Let me start with the one I hate. I’m sure you have seen this commercial for “Rhythm Heaven” on the Nintendo DSi Featuring Beyonce. First of all, what the hell is the point of this game? As far as I can tell, the goal is to slowly become retarded. I hate when people call things retarded but in this case I literally think this game might make you retarded. Wait, is Beyonce actually retarded and I’m being incredibly insensitive?
If I’m ever having a bad day all I have to do is watch this commercial for finallyfast.com and the world seems beautiful again. Specifically the part with the video game kid! Oh sweet lord I love him! I fear him, but I love him. Seriously mom, get this kid a faster connection because he has a certain “shooting-up-the-high-school” vibe to him.
Mar 04 2009
God damn I’m a good driver!
You think I’m good at blogging? You should see me work my magic behind the wheel. Sitting in the passenger seat of my car is akin to sharing the piano bench with Beethoven while he composes his music and shit. Yeah, I’m THAT good.
While the rest of you are sitting confused and helpless behind a UPS truck, I simply check my mirrors and casually turn my steering wheel allowing me to drive around said truck. While you monsters allow your fellow man to die a slow death at a parking lot exit, I give the gift of life with the benevolent wave of my kind hand. You drive like you no longer have arms and eyes while trying to talk on a cell phone but I can literally send a text and eat an ice cream sundae while flawlessly driving with my knees. I work my way through traffic effortlessly like a surgeon carefully performing brain surgery… on a fucking brain! A human brain you idiot! I drive with a kind yet firm hand. I will happily pay it forward but do not think you shall tread on me.

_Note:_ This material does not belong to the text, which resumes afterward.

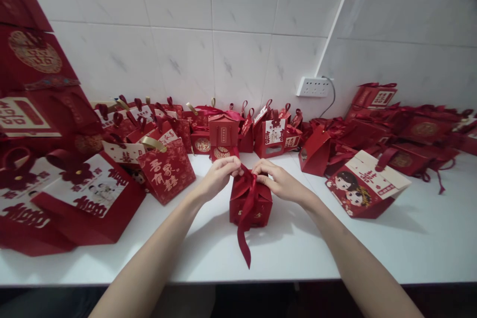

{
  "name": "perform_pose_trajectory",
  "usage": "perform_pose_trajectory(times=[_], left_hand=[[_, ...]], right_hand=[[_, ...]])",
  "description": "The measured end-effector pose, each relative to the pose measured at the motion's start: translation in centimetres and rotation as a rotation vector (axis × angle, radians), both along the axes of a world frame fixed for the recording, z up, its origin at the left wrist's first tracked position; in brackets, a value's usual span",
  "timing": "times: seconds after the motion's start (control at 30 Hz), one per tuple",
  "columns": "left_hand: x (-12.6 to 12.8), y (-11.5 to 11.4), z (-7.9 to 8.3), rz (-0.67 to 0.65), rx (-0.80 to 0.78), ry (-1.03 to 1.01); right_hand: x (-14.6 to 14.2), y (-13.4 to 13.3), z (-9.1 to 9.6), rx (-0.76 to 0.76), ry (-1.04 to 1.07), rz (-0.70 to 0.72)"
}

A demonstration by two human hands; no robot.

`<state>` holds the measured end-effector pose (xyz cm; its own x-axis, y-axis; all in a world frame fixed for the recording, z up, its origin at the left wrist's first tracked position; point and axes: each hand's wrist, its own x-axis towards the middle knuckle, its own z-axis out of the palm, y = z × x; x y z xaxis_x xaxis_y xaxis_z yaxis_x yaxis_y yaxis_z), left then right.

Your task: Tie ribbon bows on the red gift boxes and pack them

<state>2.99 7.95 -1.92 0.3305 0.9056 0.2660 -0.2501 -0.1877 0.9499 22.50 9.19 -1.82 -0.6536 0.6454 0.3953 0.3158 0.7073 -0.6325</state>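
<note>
A small red gift box (257, 208) stands on the white counter (290, 253) in front of me. A dark red ribbon (246, 228) runs from its top and hangs down its front. My left hand (219, 174) pinches the ribbon at the top of the box from the left. My right hand (274, 179) pinches the ribbon at the same spot from the right. Both hands have their fingers closed on the ribbon, close together above the box.
Several red gift boxes and bags line the tiled wall, including a tall box (223, 136) right behind my hands. Large red bags (89, 198) lie at the left, a cartoon-printed box (367, 184) at the right. A wall socket (313, 87) sits above.
</note>
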Motion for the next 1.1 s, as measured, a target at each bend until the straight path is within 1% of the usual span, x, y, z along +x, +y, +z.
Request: perform_pose_trajectory(times=[0.1, 0.3, 0.37, 0.47, 0.53, 0.6, 0.73, 0.87, 0.93, 1.0, 1.1], left_hand=[[0.0, 0.0, 0.1, 0.005, -0.017, -0.018], [-0.3, -0.2, 0.1, -0.072, -0.074, 0.076], [-0.3, -0.2, 0.3, -0.059, -0.088, 0.021], [-0.3, -0.3, 0.9, 0.0, -0.067, -0.144], [-0.2, -0.5, 1.3, 0.004, -0.077, -0.25], [0.0, -0.7, 1.5, -0.009, -0.12, -0.326], [0.3, -0.8, 1.4, -0.003, -0.161, -0.388], [0.2, -0.9, 1.1, -0.056, -0.194, -0.389], [0.1, -1.1, 1.2, -0.084, -0.184, -0.386], [0.0, -1.2, 1.2, -0.082, -0.135, -0.389], [-0.1, -1.2, 1.4, 0.003, -0.043, -0.449]], right_hand=[[0.0, -0.1, 0.0, -0.003, 0.005, 0.004], [-0.1, -0.1, 0.0, 0.018, 0.001, 0.012], [0.0, -0.2, 0.0, 0.022, -0.001, 0.012], [0.0, -0.2, 0.0, 0.012, -0.005, 0.007], [0.0, -0.2, 0.1, 0.005, -0.006, 0.006], [0.0, -0.2, 0.1, 0.004, -0.009, 0.006], [0.0, -0.2, 0.1, 0.012, -0.013, 0.006], [0.0, -0.2, 0.2, 0.014, -0.024, 0.009], [0.0, -0.2, 0.2, 0.02, -0.03, 0.009], [0.0, -0.2, 0.2, 0.029, -0.028, 0.013], [0.0, -0.2, 0.2, 0.022, -0.017, 0.021]])
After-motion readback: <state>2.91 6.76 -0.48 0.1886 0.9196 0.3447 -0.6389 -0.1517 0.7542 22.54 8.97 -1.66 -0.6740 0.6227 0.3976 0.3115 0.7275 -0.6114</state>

Parallel parking? Yeah, I’m pretty much the best at that too. Actually, I’m awesome at driving in reverse in all situations. I once drove from Chicago to Detroit IN REVERSE! I’ve changed from my beach wear into a tuxedo while driving 70 MPH down the highway. The drivers I pass give me thumbs up and rush home to twitter or tweet or whatever the fuck it’s called.
I am the world’s best driver.
Feb 20 2009
Well, it’s my last day of vacation and I thought it would be nice to head into the weekend with a true classic. Christian Bale isn’t worthy to hold Jack Rebney’s dirty underwear! Now THIS is how to go nuts on the set! I’m so old I first saw the Winnebago Man before all this “internet” business. Yeah, I saw it on good old fashioned VHS video tape! See you losers Monday!
“It ain’t worth it. Not this shit, it ain’t fucking worth it.”
Feb 19 2009
I am on the beach working on my killer tan right now so please enjoy Dr. Steve Brule.